Re: [PATCH v7 04/10] drivers: qcom: rpmh: add RPMH helper functions

From: Lina Iyer
Date: Fri May 11 2018 - 11:06:19 EST


Hi Doug,

On Thu, May 10 2018 at 16:37 -0600, Doug Anderson wrote:
Hi,

On Tue, May 8, 2018 at 9:05 AM, <ilina@xxxxxxxxxxxxxx> wrote:
On 2018-05-03 14:26, Doug Anderson wrote:
Hi Doug,


Hi,

On Wed, May 2, 2018 at 12:37 PM, Lina Iyer <ilina@xxxxxxxxxxxxxx> wrote:

+static struct rpmh_ctrlr rpmh_rsc[RPMH_MAX_CTRLR];
+static DEFINE_SPINLOCK(rpmh_rsc_lock);
+
+static struct rpmh_ctrlr *get_rpmh_ctrlr(const struct device *dev)
+{
+ int i;
+ struct rsc_drv *p, *drv = dev_get_drvdata(dev->parent);
+ struct rpmh_ctrlr *ctrlr = ERR_PTR(-EINVAL);
+ unsigned long flags;
+
+ if (!drv)
+ return ctrlr;
+
+ for (i = 0; i < RPMH_MAX_CTRLR; i++) {
+ if (rpmh_rsc[i].drv == drv) {
+ ctrlr = &rpmh_rsc[i];
+ return ctrlr;
+ }
+ }
+
+ spin_lock_irqsave(&rpmh_rsc_lock, flags);
+ list_for_each_entry(p, &rsc_drv_list, list) {
+ if (drv == p) {
+ for (i = 0; i < RPMH_MAX_CTRLR; i++) {
+ if (!rpmh_rsc[i].drv)
+ break;
+ }
+ if (i == RPMH_MAX_CTRLR) {
+ ctrlr = ERR_PTR(-ENOMEM);
+ break;
+ }
+ rpmh_rsc[i].drv = drv;
+ ctrlr = &rpmh_rsc[i];
+ break;
+ }
+ }
+ spin_unlock_irqrestore(&rpmh_rsc_lock, flags);


I may have missed something, but to me it appears that this whole
"rsc_drv_list" is pretty pointless. I wrote up a patch atop your
series to remove it at

<https://chromium-review.googlesource.com/c/chromiumos/third_party/kernel/+/1042883/>
and it simplifies the code a whole bunch. From that patch, my
justification was:

The global rsc_drv_list was (as far as I can tell) racy and not useful
for anything.

I say it is racy because in general you need some sort of mutual
exclusion for lists. If someone is adding to a list while someone
else is iterating over it then you get badness.

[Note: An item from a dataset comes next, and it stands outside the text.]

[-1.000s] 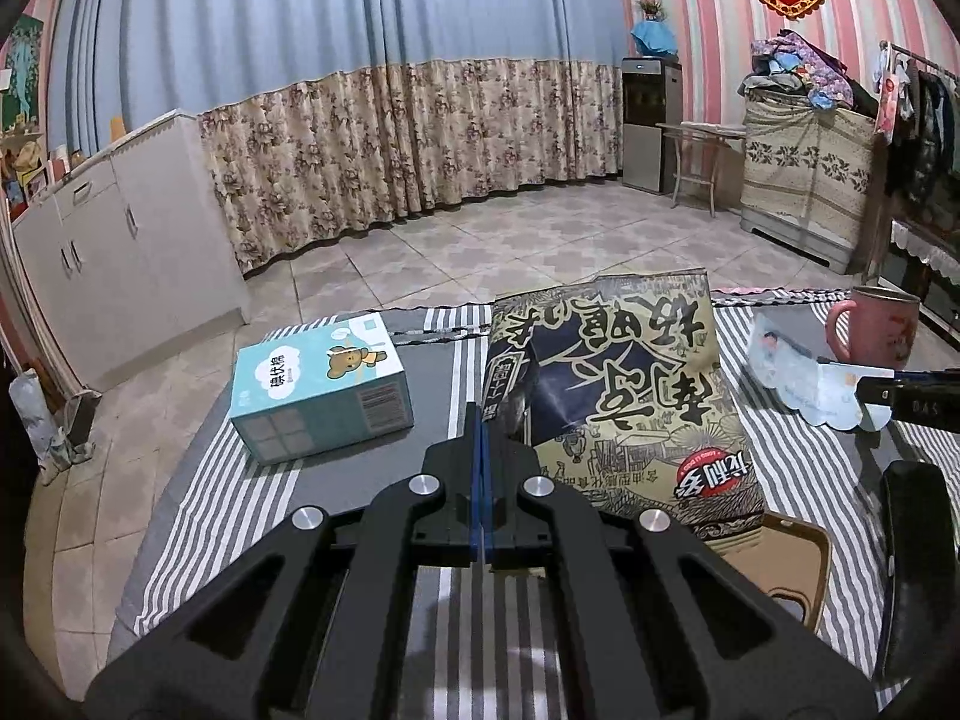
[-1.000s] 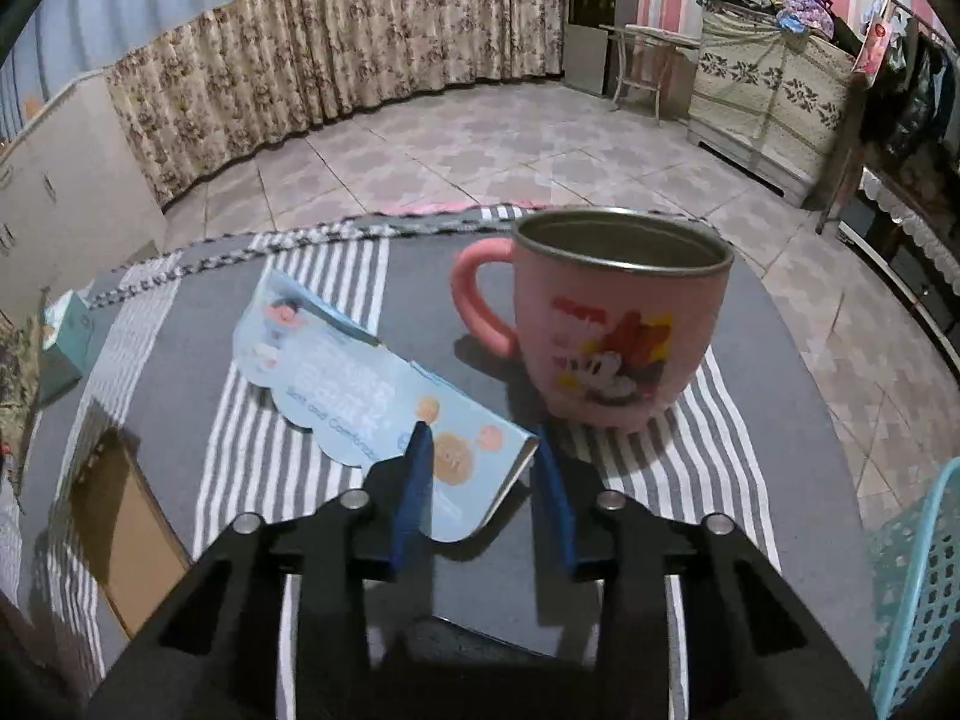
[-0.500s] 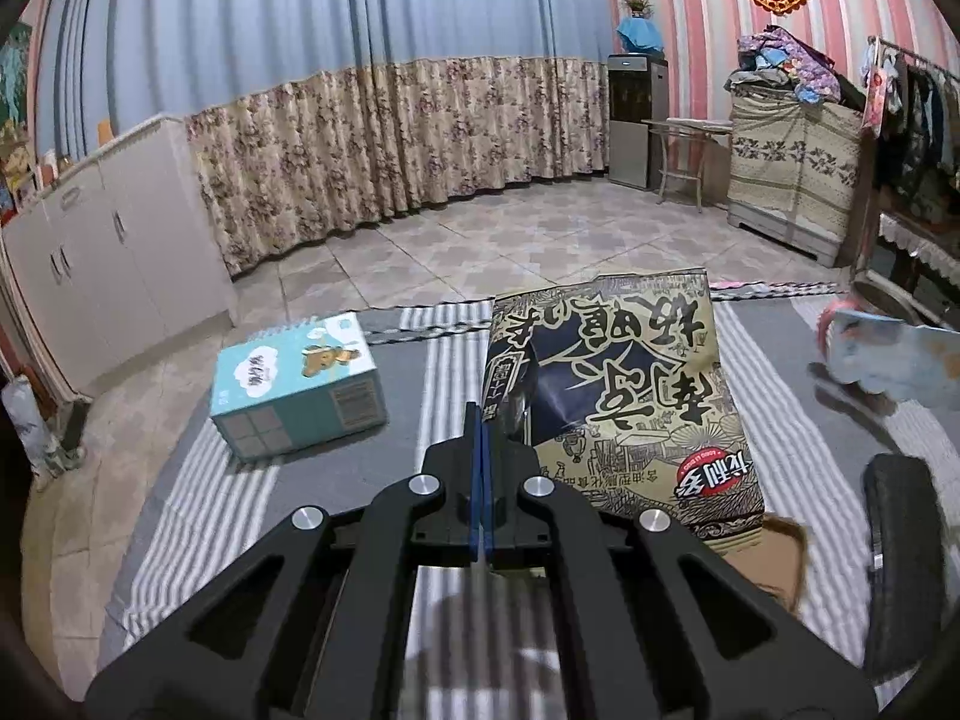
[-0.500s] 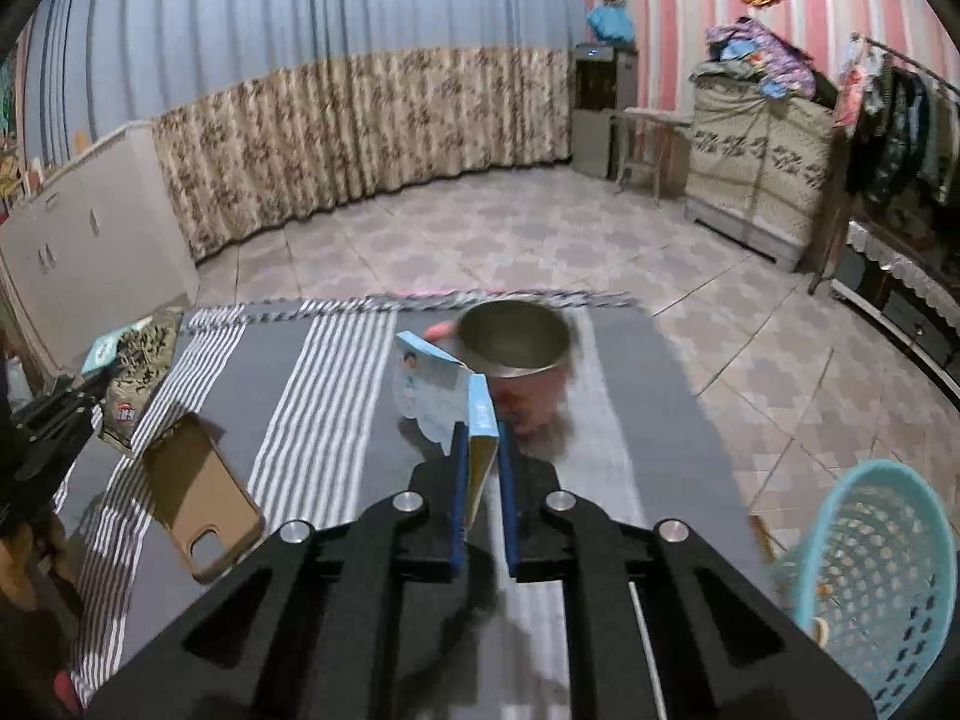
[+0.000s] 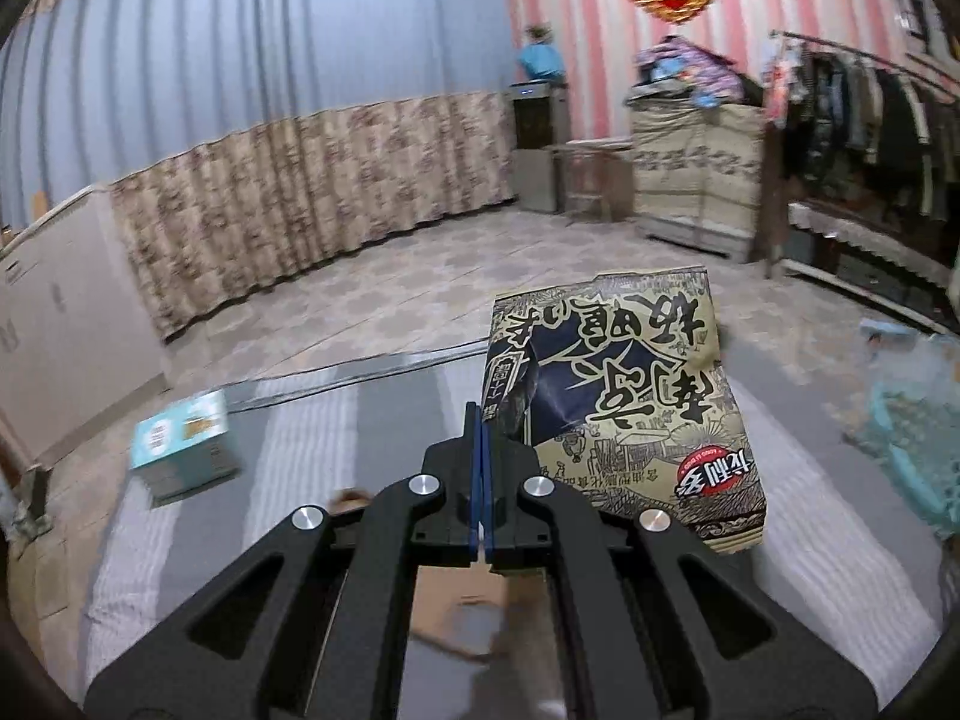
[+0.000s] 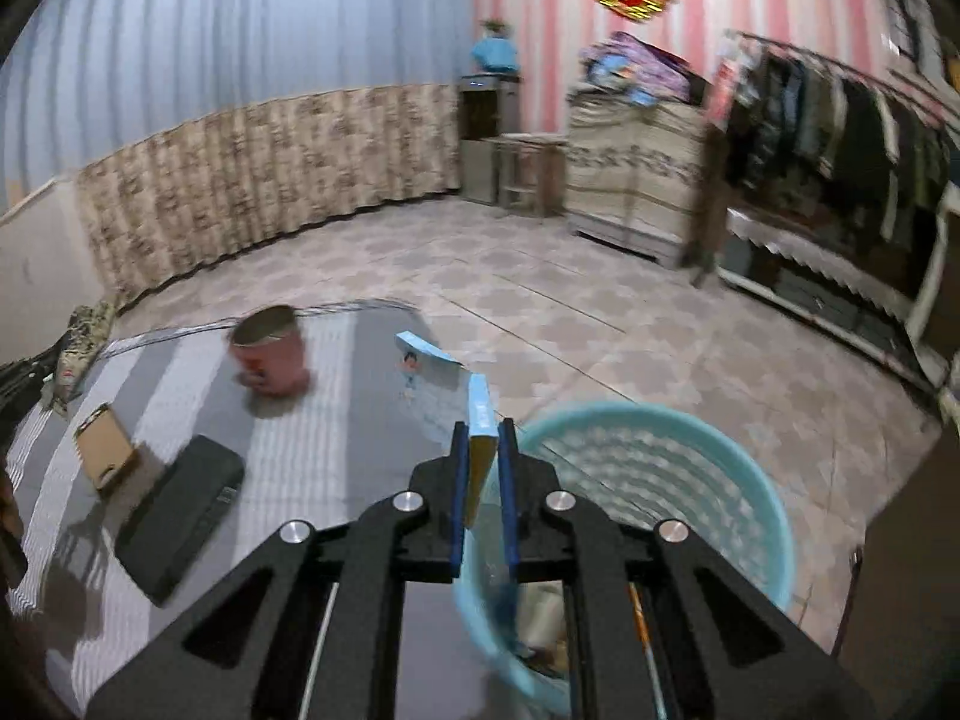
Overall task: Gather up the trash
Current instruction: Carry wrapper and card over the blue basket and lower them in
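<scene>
My left gripper (image 5: 483, 420) is shut on the corner of a gold-and-black snack bag (image 5: 624, 402), which hangs in the air above the striped table (image 5: 288, 438). My right gripper (image 6: 480, 438) is shut on a light-blue cartoon wrapper (image 6: 435, 381), held up over the near rim of a turquoise plastic basket (image 6: 744, 480) that stands beside the table's right edge. That basket (image 5: 912, 444) also shows, blurred, at the right of the left wrist view. Some scraps lie at its bottom.
A pink mug (image 6: 270, 354), a brown phone case (image 6: 105, 447) and a black remote-like block (image 6: 180, 507) lie on the table. A teal tissue box (image 5: 183, 447) sits at the far left. Tiled floor lies beyond; a clothes rack (image 6: 840, 138) stands right.
The right gripper closed on the blue wrapper, lifted it away from the mug and swung right to the basket. The left gripper carried the snack bag rightward; the tissue box slid left in view.
</scene>
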`<state>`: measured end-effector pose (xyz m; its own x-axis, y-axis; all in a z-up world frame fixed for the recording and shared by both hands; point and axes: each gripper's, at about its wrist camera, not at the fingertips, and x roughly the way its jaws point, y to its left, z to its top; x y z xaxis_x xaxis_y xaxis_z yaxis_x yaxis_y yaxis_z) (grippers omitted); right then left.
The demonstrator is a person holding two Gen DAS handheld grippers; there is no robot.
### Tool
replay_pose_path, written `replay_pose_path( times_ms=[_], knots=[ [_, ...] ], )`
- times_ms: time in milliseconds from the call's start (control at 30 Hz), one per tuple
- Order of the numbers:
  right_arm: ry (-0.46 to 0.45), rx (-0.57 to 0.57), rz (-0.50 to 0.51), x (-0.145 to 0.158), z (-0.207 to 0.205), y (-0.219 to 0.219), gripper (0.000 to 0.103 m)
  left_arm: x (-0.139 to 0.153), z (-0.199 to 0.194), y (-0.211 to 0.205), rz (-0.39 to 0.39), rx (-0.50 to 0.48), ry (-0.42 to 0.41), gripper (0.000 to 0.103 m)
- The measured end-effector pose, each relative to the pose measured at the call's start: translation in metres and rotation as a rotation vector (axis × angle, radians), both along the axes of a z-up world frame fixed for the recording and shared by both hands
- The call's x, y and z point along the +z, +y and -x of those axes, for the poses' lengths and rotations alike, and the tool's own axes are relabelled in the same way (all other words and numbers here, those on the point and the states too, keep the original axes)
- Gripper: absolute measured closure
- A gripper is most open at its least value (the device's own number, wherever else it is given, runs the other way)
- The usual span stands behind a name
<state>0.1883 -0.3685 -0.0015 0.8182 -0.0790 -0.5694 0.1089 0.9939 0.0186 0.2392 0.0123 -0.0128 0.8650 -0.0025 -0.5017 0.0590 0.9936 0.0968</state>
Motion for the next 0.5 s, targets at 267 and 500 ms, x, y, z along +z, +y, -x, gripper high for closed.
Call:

I say it is not useful because the only user of it was
get_rpmh_ctrlr() and the only thing it did was to verify that the
"struct rsc_drv *" that it alrady had was in the list. How could it
not be?


Note that in v7 of your series you added a spinlock around your access
of "rsc_drv_list", but this doesn't actually remove the race.
Specifically I'm pretty sure that the list primitives don't support
calling list_add() while someone might be iterating over the list and
your spinlock isn't grabbed in rpmh_rsc_probe().

Note that I also say in my patch:

NOTE: After this patch get_rpmh_ctrlr() still seems a bit fishy. I'm
not sure why every caller would need its own private global cache of
stuff. ...but I left that part alone.


I am not sure I understand this.

As I've said I haven't reviewed RPMh in any amount of detail and so
perhaps I don't understand something.

OK, I dug a little more and coded up something for you. Basically
you're doing a whole bunch of iteration / extra work here to try to
come up with a way to associate an extra bit of data with each "struct
rsc_drv". Rather than that, just add an extra field into "struct
rsc_drv". Problem solved.

See http://crosreview.com/1054646 for what I mean.

I tried to avoid such pointer references and keep it object oriented
with this approach. I agree that we run through a list of 2 (at the max)
RSC to get the drv* from the rpmh_ctrlr. It is not going to be
expensive.

Another things this helps with is that, if the driver is not a child of
the RSC nodes in DT, then the drvdata of the parent would not a RSC node
and accessing that would result in a crash. This offers a cleaner exit
path for the error case.


I'll try to dig into this more so I could just be confused, but in
general it seems really odd to have a spinlock and something called a
"cache" at this level. If we need some sort of mutual exclusion or
caching it seems like it should be stored in memory directly
associated with the RPMh device, not some external global.

The idea behind the locking is not to avoid the race between rpmh.c and
rpmh-rsc.c. From the DT, the devices that are dependent on the RSCs are
probed following the probe of the controller. And init is not that we are
worried about.
The condition here is to prevent the rpmh_rsc[] from being modified
concurrently by drivers.

OK, I see the point of the locking now, but not the list still.
Sounds like Matthias agrees with me that the list isn't useful. Seems
like you should squash my patch at http://crosreview.com/1042883 into
yours.

I saw your approach. I am okay with it for your tree, my approach comes
out of experiences in qcom platforms and how things tend to shape up in
the future. I would want you to consider my reasoning as well, before we
go forward.

Thanks,
Lina